*ASSIGNMENT*. Copy each line below that has "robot".

** RAW DATA follows **

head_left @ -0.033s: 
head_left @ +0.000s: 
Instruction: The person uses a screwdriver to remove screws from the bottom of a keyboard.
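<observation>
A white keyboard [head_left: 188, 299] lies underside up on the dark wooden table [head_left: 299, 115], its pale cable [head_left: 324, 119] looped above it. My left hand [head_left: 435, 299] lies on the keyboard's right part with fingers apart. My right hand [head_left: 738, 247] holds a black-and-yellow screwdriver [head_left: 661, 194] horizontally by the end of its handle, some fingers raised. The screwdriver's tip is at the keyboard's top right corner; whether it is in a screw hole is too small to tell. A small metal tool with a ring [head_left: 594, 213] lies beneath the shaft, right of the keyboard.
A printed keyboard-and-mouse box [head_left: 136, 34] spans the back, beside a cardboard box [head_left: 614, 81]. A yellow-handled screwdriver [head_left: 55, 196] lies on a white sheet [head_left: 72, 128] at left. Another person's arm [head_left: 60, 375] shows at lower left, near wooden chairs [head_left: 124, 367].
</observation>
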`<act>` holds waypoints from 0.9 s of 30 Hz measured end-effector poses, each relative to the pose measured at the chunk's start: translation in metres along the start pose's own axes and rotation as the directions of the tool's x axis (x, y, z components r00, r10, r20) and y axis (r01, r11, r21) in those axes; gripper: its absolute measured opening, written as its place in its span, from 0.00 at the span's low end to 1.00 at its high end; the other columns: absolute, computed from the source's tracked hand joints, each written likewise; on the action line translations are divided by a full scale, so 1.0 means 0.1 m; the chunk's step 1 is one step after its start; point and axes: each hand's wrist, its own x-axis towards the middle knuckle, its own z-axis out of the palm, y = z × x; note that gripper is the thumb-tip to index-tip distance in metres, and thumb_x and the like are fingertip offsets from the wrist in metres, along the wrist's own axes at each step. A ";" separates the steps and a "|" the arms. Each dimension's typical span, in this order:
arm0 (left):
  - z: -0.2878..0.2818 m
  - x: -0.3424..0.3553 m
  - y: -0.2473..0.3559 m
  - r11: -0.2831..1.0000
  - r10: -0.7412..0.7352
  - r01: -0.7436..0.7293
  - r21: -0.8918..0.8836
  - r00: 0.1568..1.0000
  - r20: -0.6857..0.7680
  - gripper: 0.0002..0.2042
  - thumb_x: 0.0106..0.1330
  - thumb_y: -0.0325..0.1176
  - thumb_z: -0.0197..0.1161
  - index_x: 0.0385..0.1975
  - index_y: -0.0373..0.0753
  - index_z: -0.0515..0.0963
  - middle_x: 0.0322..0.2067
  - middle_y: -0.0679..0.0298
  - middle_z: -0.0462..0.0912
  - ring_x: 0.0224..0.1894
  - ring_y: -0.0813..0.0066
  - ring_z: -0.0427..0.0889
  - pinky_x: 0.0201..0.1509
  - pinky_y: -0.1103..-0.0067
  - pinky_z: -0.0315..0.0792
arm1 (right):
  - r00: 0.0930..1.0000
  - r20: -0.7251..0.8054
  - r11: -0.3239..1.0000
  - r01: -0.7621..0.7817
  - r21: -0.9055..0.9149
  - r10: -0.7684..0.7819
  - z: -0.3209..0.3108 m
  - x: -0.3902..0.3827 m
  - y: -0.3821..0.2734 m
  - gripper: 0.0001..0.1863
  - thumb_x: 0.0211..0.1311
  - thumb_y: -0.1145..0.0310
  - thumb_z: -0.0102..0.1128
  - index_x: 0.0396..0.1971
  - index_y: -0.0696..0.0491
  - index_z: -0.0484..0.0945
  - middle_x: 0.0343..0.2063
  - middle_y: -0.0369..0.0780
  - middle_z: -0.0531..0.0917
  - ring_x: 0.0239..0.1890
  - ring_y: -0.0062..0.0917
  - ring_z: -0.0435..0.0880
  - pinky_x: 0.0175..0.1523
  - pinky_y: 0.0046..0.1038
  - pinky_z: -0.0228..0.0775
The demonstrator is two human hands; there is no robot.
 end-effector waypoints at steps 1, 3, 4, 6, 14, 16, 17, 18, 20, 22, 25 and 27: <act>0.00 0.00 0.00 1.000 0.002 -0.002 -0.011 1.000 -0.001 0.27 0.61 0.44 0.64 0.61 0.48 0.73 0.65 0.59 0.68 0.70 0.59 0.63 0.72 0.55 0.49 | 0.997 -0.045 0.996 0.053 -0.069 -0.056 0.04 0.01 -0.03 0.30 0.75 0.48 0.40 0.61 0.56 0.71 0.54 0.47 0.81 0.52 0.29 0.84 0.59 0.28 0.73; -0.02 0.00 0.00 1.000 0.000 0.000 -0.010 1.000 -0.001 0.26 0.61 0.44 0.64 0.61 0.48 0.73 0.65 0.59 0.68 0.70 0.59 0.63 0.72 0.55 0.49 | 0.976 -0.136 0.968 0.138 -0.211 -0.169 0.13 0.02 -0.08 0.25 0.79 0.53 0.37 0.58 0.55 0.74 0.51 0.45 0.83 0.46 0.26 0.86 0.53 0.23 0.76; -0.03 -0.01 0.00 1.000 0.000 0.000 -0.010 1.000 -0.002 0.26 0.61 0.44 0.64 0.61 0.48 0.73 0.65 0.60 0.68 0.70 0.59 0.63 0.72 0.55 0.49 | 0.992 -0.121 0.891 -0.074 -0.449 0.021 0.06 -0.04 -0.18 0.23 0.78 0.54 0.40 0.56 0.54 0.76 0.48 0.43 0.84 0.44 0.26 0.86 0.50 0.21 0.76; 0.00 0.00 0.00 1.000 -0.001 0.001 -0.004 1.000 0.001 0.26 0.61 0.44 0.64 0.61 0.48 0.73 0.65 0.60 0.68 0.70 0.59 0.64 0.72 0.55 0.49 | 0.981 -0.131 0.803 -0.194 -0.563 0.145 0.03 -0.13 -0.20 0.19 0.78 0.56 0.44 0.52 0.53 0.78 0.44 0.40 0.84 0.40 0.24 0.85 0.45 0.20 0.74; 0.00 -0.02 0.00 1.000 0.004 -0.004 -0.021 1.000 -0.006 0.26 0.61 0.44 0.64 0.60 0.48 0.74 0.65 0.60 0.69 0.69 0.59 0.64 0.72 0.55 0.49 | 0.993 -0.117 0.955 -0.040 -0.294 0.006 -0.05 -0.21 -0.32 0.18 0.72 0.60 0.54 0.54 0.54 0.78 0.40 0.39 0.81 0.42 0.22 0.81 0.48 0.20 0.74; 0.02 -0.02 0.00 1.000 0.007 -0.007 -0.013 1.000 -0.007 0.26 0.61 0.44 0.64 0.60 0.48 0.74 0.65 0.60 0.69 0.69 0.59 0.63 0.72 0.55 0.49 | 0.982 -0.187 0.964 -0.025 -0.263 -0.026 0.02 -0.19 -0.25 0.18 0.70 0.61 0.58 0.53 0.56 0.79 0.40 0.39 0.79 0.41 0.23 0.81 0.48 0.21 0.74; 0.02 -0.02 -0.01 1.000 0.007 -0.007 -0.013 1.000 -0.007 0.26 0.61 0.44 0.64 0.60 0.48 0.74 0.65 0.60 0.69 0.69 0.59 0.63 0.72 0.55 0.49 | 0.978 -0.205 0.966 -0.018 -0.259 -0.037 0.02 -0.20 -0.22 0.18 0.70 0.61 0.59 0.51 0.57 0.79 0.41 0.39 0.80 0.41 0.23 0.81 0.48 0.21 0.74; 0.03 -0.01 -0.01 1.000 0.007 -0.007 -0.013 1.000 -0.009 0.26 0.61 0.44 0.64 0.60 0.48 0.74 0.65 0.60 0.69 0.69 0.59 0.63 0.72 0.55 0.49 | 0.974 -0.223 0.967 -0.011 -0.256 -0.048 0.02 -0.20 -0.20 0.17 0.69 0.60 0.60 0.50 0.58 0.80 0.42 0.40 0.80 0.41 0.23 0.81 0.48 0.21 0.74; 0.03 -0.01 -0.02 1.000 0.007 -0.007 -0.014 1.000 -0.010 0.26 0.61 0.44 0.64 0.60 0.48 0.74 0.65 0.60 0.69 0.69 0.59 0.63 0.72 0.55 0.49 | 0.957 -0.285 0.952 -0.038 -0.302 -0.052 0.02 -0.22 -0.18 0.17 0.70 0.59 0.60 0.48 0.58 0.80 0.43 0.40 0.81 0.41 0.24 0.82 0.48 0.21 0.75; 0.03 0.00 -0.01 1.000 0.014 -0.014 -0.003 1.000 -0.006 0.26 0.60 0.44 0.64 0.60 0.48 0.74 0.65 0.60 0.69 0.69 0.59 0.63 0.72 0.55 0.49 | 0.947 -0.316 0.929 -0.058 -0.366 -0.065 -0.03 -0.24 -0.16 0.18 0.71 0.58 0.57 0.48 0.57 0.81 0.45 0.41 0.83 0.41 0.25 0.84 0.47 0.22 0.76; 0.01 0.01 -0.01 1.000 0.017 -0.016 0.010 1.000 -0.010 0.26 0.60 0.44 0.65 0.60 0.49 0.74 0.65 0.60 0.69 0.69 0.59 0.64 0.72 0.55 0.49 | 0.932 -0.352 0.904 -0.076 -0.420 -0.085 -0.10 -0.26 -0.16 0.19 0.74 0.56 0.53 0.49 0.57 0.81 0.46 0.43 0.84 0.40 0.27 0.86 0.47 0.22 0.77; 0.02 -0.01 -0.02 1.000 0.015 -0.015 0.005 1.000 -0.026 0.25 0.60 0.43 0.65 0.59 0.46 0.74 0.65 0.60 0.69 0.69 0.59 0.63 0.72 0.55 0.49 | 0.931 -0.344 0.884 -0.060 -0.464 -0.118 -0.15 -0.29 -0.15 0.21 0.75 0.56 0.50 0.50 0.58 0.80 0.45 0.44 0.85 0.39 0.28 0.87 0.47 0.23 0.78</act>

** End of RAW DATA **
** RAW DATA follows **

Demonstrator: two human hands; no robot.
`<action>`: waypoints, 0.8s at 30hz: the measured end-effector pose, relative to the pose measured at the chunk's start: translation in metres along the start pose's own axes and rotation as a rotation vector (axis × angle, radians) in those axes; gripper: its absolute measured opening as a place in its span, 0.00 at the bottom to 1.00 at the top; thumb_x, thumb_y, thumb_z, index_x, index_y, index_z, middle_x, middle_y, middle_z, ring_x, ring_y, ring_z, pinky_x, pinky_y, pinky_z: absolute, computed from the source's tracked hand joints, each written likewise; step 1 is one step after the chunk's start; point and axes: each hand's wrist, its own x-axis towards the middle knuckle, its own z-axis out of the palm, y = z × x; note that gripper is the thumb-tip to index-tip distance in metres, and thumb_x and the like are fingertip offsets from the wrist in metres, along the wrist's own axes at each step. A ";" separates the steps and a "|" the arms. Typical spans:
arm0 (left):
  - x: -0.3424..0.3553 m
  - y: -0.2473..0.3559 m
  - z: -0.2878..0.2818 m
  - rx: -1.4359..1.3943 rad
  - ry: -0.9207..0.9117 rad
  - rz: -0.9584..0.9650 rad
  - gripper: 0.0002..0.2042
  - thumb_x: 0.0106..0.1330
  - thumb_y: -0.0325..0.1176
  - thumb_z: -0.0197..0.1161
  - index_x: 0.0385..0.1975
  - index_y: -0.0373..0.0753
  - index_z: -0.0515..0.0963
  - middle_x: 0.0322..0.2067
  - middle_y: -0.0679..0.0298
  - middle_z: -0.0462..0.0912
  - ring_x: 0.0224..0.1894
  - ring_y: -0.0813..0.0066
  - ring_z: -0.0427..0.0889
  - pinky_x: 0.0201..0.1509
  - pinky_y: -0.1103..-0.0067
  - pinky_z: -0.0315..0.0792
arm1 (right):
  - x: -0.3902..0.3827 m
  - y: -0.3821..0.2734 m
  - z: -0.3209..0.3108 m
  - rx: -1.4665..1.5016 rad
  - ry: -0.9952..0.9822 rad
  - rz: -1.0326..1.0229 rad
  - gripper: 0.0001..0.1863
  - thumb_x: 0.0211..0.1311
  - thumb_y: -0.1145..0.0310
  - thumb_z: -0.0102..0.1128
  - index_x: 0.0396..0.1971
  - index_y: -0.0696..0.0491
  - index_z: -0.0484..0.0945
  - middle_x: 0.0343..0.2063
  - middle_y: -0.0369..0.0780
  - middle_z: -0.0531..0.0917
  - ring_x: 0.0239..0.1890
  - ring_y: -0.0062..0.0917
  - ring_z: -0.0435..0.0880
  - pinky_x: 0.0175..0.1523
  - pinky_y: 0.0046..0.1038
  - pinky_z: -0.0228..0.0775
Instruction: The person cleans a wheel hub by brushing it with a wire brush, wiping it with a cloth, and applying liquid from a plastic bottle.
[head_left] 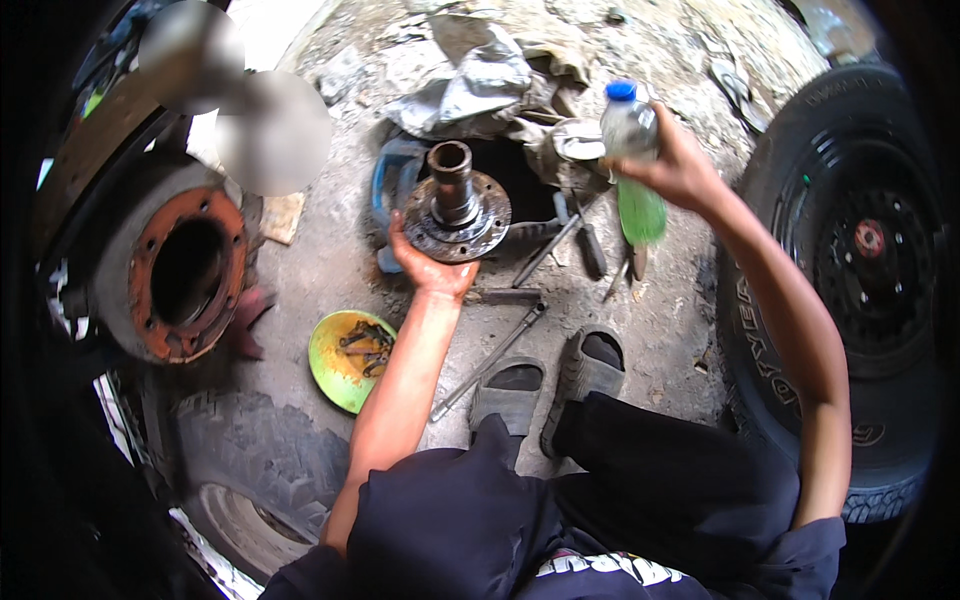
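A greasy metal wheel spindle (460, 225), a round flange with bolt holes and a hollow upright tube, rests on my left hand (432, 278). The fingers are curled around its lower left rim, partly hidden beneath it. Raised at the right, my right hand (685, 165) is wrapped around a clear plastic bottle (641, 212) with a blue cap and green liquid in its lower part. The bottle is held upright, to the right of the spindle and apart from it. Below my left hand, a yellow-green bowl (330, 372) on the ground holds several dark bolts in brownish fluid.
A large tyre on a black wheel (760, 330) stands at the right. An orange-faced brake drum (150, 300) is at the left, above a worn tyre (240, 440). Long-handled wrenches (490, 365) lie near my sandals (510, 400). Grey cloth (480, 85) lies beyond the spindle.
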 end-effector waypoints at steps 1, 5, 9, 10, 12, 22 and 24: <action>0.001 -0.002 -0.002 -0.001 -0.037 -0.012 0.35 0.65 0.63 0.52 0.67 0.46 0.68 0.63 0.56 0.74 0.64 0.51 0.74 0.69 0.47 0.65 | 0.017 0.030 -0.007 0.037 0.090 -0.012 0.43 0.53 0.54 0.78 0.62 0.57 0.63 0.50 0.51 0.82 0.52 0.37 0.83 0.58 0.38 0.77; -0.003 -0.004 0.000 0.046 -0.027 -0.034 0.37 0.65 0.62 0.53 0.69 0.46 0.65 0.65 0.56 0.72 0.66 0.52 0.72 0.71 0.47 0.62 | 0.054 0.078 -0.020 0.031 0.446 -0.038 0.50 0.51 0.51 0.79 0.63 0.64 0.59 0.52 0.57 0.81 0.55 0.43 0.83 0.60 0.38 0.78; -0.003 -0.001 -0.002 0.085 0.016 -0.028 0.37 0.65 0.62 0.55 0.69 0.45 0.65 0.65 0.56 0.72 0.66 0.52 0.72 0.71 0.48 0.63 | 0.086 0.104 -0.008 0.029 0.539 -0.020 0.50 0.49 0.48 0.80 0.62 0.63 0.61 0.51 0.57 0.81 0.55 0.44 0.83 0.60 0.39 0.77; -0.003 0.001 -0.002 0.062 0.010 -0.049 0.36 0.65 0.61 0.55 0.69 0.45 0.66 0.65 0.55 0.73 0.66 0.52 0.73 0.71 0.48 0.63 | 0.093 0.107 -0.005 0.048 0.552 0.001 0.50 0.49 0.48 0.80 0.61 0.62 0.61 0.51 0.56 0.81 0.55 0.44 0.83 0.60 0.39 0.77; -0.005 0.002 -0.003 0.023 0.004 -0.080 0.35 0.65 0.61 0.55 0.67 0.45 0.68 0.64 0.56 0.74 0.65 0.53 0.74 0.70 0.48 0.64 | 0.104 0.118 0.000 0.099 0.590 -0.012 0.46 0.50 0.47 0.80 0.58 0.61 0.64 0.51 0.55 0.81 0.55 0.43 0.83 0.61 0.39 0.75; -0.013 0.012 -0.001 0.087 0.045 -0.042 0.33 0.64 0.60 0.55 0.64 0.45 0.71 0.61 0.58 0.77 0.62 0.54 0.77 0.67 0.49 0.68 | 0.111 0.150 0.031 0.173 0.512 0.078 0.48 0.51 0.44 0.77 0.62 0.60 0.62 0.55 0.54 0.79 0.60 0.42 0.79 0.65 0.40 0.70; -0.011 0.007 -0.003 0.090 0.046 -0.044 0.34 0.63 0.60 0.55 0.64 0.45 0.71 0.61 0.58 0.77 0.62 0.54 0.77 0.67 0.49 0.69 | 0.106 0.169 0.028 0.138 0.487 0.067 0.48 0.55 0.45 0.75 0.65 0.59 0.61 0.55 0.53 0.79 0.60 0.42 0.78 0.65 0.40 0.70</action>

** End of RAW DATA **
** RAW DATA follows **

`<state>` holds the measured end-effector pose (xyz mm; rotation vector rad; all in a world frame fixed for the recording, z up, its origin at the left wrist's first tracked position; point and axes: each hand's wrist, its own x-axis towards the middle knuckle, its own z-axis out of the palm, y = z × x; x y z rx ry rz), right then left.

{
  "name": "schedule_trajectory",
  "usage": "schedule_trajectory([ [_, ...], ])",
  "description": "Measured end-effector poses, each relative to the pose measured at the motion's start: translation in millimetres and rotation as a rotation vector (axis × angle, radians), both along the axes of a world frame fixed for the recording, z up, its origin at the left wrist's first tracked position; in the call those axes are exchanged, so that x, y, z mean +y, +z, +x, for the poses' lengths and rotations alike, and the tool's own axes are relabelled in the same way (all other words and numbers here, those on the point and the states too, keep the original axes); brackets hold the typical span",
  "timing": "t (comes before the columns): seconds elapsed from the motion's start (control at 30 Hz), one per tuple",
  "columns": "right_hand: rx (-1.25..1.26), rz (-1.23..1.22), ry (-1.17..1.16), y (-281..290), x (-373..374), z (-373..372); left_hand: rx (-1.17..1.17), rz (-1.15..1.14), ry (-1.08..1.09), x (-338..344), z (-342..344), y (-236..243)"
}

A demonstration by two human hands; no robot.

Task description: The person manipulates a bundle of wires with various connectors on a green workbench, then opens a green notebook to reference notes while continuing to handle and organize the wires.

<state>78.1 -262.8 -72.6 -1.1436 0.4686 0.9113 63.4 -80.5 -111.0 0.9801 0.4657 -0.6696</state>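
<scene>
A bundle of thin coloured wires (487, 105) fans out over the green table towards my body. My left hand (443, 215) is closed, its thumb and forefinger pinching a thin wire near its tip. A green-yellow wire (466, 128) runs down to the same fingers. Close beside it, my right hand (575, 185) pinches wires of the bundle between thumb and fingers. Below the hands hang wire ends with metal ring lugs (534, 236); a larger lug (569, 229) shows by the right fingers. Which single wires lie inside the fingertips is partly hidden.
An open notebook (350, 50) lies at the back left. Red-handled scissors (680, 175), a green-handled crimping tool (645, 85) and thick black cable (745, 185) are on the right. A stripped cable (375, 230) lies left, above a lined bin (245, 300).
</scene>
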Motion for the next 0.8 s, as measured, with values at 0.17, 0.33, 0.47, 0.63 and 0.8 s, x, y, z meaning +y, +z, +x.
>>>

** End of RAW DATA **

*RESULT OF THIS TASK*.
The demonstrator is two human hands; there is no robot.
Demonstrator: two human hands; no robot.
A demonstration by two human hands; no robot.

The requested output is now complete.